The EU is establishing a strong set of exceptions to cover noncommercial research use (such as data mining), educational use (including in libraries), and personal copies and that will adapt to new, 21st-century publishing realities.
Impacts on Copyright Law and Library Practice
“I don’t think it’s entirely inconceivable that a court could do something similar here under the Fair Use doctrine,” University of Minnesota law professor Thomas Cotter explains, “but it would go beyond, say, the result in the Author’s Guild v. Google case, where Judge Chen concluded that making digital copies for the purpose of making snippets available was OK. One thing a U.S. court couldn’t easily do, absent enabling legislation, would be to allow the copying subject to an obligation to pay equitable remuneration. Fair Use is pretty much an all-or-nothing proposition (Fair Use = no royalty, no Fair Use = infringement). A court could allow a use and refuse to enjoin it on condition the defendant pay an ongoing royalty, but that would be a case-by-case matter, not a generally applicable rule.

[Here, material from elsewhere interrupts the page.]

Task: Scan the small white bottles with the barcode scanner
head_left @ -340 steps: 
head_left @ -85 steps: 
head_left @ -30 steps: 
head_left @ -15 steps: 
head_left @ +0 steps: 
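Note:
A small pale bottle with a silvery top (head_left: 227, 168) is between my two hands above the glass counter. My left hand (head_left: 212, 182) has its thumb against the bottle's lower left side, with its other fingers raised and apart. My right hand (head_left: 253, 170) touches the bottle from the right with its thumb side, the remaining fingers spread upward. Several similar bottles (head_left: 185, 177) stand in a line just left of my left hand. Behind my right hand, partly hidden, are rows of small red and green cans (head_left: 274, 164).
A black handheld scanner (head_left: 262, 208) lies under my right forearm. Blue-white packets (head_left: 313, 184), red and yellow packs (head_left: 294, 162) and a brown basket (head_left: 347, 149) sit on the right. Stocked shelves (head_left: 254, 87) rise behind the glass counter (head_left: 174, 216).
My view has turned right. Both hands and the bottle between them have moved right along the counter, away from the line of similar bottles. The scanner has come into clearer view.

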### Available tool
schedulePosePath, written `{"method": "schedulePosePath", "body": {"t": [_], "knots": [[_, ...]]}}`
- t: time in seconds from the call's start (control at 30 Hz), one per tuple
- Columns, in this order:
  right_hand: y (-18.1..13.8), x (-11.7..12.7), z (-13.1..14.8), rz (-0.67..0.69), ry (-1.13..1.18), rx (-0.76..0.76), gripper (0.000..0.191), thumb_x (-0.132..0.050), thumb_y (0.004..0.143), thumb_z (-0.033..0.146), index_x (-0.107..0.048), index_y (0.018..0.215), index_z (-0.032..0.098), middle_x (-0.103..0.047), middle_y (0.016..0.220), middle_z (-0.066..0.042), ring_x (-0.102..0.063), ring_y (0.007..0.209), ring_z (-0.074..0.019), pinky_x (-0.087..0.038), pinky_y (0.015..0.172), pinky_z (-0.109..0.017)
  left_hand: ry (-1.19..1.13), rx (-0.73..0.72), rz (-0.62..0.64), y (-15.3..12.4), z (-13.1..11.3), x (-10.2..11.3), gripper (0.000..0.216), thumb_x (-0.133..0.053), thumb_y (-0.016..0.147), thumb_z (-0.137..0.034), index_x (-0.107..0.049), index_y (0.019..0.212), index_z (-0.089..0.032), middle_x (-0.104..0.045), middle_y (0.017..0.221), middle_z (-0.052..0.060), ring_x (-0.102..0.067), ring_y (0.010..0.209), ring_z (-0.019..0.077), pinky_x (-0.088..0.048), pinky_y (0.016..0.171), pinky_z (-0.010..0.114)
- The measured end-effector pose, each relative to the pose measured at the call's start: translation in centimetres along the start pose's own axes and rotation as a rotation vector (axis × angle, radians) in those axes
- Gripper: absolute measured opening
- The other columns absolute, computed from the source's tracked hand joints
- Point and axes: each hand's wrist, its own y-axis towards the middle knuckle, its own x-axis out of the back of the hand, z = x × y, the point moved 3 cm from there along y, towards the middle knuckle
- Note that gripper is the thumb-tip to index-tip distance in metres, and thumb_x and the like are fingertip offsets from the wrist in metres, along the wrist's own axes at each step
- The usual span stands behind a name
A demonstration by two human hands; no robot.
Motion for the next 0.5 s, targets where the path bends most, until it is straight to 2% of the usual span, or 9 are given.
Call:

“Section 108 of the U.S. copyright act allows libraries to make limited numbers of copies only subject to certain stringent conditions,” Cotter continues, “so any interpretation of the U.S. Fair Use doctrine that went beyond that might well be critiqued as going too far. On balance, it’s probably very unlikely a U.S. court would interpret the Fair Use doctrine in a manner akin to what was permitted in the European case.”
Dana Robinson, a founding partner of TechLaw, LLP, notes that the court was “trying to reconcile something that is really difficult in the world of ebooks. The library was traditionally a way to encourage literacy and access to knowledge by those who could not afford books. A library could buy one or more copies of a book and then let people check those copies out for long enough to read them and then return them. The author/publisher would lose some sales in the process, because dozens of people could read one book over the course of time. But, libraries also became their own source of additional revenue for publishers and authors. Even though the per-reader income would be less, a sale to libraries is a good income source for publishers and authors. In addition, a popular book might prompt a library to buy multiple copies.”